• **Exercise instructions**
Every word in the data below belongs in your copy, exactly as given; the pictures do not.

• **Given material**
____
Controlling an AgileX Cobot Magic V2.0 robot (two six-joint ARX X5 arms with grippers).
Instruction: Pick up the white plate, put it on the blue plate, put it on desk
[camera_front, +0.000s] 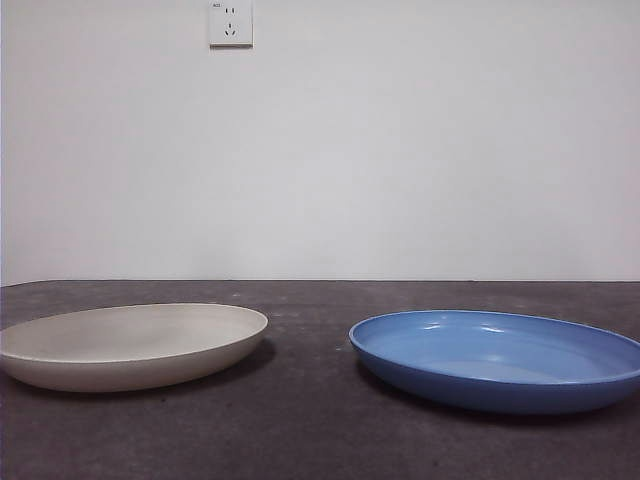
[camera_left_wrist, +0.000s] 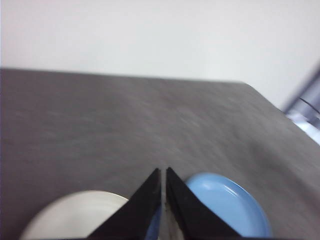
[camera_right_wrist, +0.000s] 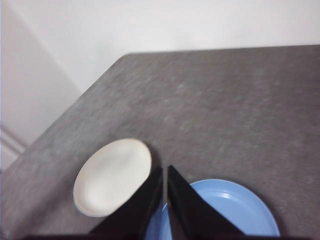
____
• **The answer**
Controlling an AgileX Cobot Magic V2.0 robot (two six-joint ARX X5 arms with grippers).
Instruction: Pick up the white plate, put it on the blue plate, put it on desk
[camera_front, +0.000s] 
[camera_left_wrist, +0.000s] 
[camera_right_wrist, +0.000s] 

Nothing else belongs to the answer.